Как раз подошел и Станислав.
— Вот сейчас выглянет солнце, — бодро сказал он, — мы сориентируемся по компасу и карте.
Не до смеха, а засмеешься: покажется солнце — тогда и без карты можно обойтись. Островок всего с ладошку.
– ‑ Между прочим, где эта каланча бродит, — неприязненно сказал Витька, — этот Егорчик — тип лишнего человека наших дней?
— Ничего, покричим — отзовется, — успокоил шеф: он и к Егорчику питал ничем не объяснимое расположение.
Но на крики тот не отозвался.
— Он, вероятно, глуховат? — высказал сомнение Витька.
— Вряд ли, — усмехнулся Станислав. — Скорее он феноменально ленив и безответствен. Давайте–ка лучше перекусим здесь в затишке — может, он и объявится.
— Разумно, разумно, — поддержал его шеф, тотчас извлекая из рюкзака воду в термосе. — У кого будут добавления к этому высококалорийному напитку?
— У меня заначка. Белый сухарь, — сказал Станислав, расшнуровывая прозрачный мешочек.
— О, даже белый, — удивился шеф; в принципе он не одобрял эти так называемые единоличные «заначки».
Станислав разделил сухарь на четыре кусочка — и началась скудная трапеза. Шуток слышно не было.
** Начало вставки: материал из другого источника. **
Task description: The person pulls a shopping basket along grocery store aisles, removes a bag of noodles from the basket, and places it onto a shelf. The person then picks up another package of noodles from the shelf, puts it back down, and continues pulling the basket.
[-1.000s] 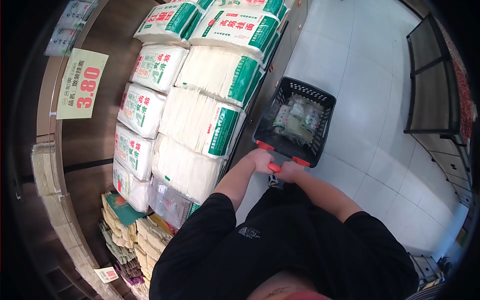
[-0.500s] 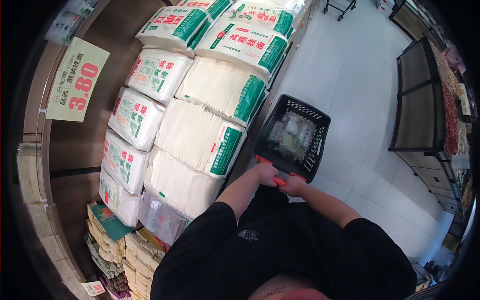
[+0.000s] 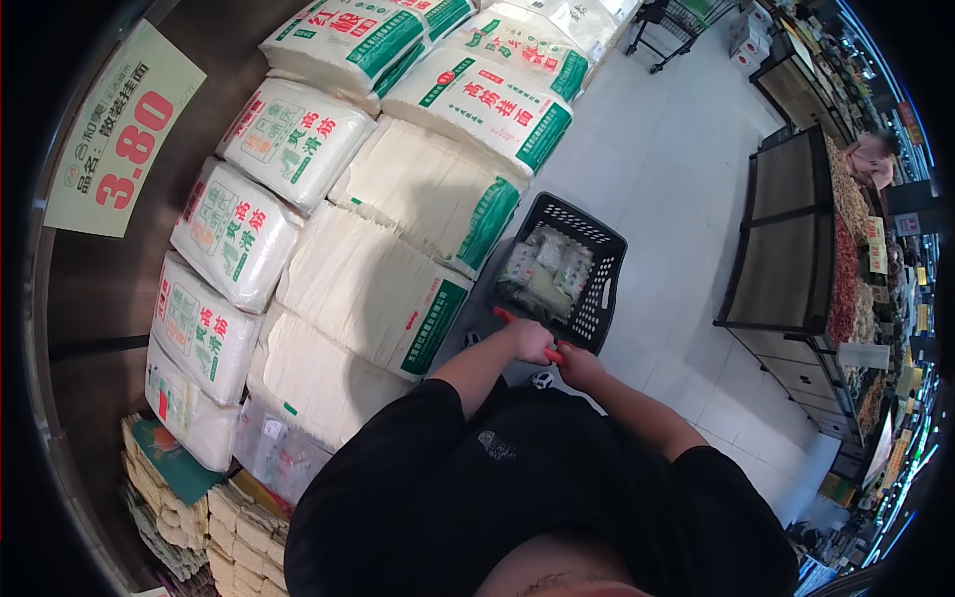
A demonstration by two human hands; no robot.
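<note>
Both of my hands hold the red handle [image 3: 553,355] of a black basket [image 3: 609,261], close together near the middle of the view. My left hand [image 3: 531,341] is wrapped round the handle on the left side, and my right hand [image 3: 580,366] closes on it just to the right. Inside the basket lie several clear bags [image 3: 548,271] with pale contents. The basket is beyond my hands, low over the tiled floor, beside the display of packaged noodles [image 3: 360,261].
White noodle packs [image 3: 237,231] stand stacked on the left, under a price card [image 3: 123,129]. Bundled dried goods [image 3: 244,537] lie lower left. A shopping cart [image 3: 668,32] stands beyond. Dark bins [image 3: 786,234] line the right, with another person [image 3: 872,162] behind them.
The view has turned, so the basket and noodle packs sit further left. More of the right-hand bins, the cart and the other person show. Both hands have kept hold of the handle.
</note>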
Сильно дуло, но здесь, за увесистыми глыбами, очень дельно поставленными какою–то силой на попа, было даже уютно.
— Вот еще кусочек сухаря завалялся, — пробормотал Станислав. — Тут и делить нечего. Разыграем его «на гоп»?
— Не стоит, — сказал шеф. — Сейчас появится Егорчик.
— К сожалению, не исключено. На сухаря он, пожалуй, сработает безотказно, как локатор. — Станислав вытряхнул на ладонь крошки из мешочка и отправил их в рот. — Между прочим, у него в рюкзаке местная курица в тряпочку завернута. Породы тихоокеанская леггорн. Он ее, может, затем и уволок, чтобы ошарашить в одиночку.
— Ох уж эти ваши заначки! — покачал головою шеф. — Поразительные вы крохоборы.
— Разве плохо, — сказал Витька, не желающий быть крохобором, — если кто–то сэкономит на своем желудке, а потом поделится со всеми? У меня тоже где–то кусочек сахара лежит — в тяжелый день попьем чайку.
Шеф мог бы сказать, что все это хорошо, если хорошо кончается, но припрятанный до черного дня запасец можно употребить и втихомолку. Сама по себе природа экономии «за счет живота» (а иногда под шумок и за общий счет). такова, что неизбежно развивает в человеке тягу к скрытничеству, какими благородными побуждениями она ни мотивируется.